O relator do caso votou favoravelmente à medida, entendendo que a proteção às mulheres inclui não apenas a manutenção do vínculo empregatício, mas também da renda. O julgamento ocorre no plenário virtual e deve prosseguir até o dia 18 de agosto. Faltam ainda os votos de dez ministros.
A Lei Maria da Penha prevê que a Justiça assegure à mulher em situação de violência doméstica a manutenção do vínculo empregatício por até seis meses, nos casos em que o afastamento do local de trabalho for necessário. Para o relator, esse dispositivo implica o direito ao recebimento de um benefício previdenciário ou assistencial, conforme o vínculo da mulher com a seguridade social.
Seguradas do INSS
Para as mulheres seguradas do Regime Geral de Previdência Social — empregadas, contribuintes individuais, facultativas ou seguradas especiais —, os primeiros 15 dias de afastamento devem ser pagos pelo empregador. O período restante será de responsabilidade do INSS.

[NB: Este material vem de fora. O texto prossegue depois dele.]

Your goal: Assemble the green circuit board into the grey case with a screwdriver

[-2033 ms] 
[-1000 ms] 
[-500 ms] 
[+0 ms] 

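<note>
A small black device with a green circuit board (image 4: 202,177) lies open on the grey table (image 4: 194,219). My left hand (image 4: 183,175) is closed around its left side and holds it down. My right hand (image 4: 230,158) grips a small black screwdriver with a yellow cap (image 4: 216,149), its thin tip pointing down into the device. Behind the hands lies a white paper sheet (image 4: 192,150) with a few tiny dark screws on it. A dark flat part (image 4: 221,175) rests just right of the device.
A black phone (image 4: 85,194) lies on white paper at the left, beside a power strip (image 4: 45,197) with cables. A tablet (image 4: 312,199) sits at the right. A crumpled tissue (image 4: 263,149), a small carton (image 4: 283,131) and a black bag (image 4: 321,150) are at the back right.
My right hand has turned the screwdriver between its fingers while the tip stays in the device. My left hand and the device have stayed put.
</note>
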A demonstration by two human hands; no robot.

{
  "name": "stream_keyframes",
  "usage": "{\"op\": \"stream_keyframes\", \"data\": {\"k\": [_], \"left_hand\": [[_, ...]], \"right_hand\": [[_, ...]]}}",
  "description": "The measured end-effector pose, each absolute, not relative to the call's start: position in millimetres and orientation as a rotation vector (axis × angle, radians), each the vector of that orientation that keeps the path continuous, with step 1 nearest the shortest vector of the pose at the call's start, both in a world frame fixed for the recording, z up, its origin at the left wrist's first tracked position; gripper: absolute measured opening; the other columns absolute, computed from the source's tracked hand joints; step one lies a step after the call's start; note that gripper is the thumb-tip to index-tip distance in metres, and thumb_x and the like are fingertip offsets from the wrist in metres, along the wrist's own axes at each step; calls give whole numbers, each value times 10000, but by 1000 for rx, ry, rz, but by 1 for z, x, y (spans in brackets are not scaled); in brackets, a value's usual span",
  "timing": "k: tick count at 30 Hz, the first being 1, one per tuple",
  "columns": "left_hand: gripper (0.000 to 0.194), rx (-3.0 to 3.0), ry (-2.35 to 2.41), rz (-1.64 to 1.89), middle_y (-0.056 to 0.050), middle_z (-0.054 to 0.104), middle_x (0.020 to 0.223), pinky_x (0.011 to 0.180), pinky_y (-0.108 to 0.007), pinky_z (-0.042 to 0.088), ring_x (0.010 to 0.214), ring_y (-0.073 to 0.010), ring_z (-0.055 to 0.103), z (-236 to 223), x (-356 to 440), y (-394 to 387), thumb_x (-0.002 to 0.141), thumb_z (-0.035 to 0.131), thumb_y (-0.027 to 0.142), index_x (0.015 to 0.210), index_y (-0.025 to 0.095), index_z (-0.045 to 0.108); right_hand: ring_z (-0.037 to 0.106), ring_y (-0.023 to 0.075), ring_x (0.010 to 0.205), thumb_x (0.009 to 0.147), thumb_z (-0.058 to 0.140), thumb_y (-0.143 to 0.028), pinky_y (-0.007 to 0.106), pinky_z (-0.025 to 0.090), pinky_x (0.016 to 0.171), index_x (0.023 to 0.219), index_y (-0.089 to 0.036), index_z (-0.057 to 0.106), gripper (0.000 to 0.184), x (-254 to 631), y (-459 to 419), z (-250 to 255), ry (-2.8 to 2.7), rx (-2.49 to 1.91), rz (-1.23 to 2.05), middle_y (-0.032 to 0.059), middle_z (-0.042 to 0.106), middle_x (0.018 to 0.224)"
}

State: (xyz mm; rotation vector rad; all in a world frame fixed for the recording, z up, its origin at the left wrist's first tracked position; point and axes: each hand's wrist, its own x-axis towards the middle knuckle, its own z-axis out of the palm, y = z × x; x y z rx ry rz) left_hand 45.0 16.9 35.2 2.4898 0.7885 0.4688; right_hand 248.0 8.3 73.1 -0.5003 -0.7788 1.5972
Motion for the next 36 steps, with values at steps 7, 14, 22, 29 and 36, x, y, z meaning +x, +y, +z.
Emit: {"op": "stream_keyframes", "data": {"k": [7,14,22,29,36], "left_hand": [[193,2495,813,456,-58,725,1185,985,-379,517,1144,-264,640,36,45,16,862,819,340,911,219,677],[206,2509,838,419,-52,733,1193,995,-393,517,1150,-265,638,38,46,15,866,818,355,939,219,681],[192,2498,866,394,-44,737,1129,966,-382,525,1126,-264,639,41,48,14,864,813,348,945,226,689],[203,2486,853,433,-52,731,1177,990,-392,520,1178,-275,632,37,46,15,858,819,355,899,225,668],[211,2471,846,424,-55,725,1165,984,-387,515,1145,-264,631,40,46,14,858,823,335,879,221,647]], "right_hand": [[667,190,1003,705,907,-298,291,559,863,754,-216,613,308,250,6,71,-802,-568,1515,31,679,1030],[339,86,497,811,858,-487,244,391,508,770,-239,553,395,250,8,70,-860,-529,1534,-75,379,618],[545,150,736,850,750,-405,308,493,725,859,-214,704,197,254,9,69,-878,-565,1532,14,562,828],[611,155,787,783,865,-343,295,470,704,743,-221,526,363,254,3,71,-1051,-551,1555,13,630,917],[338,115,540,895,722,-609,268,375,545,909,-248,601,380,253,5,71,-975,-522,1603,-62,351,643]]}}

No caso de seguradas sem vínculo empregatício, mas que contribuem para o INSS, o órgão deverá arcar integralmente com o benefício.
Não seguradas
Mulheres que não são seguradas do INSS deverão ter acesso ao Benefício de Prestação Continuada (BPC), desde que comprovem judicialmente não possuir outros meios para manter a renda. Atualmente, o INSS já concede auxílio por incapacidade temporária quando a vítima de violência fica impossibilitada de trabalhar. Para reaver os valores, o órgão pode acionar o Judiciário para responsabilizar financeiramente os agressores.
Maranhão registra mais denúncias e redução nos feminicídios
A Lei Maria da Penha, marco no enfrentamento à violência contra a mulher no Brasil, completa 19 anos nesta quinta-feira (7). Embora reconhecida como uma das legislações mais importantes para a proteção das mulheres, sua aplicação ainda enfrenta desafios em várias regiões.
No Maranhão, os dados revelam um cenário de avanços e obstáculos. Em 2024, o número de chamadas para o Ligue 180 quase dobrou, alcançando 17.832 registros. As notificações de violência doméstica aumentaram 49% em relação ao ano anterior. Por outro lado, os casos de feminicídio no estado caíram 38% nos dois primeiros meses de 2025. Em 2024, o Maranhão ocupou a terceira posição entre os estados com maior redução nesses crimes.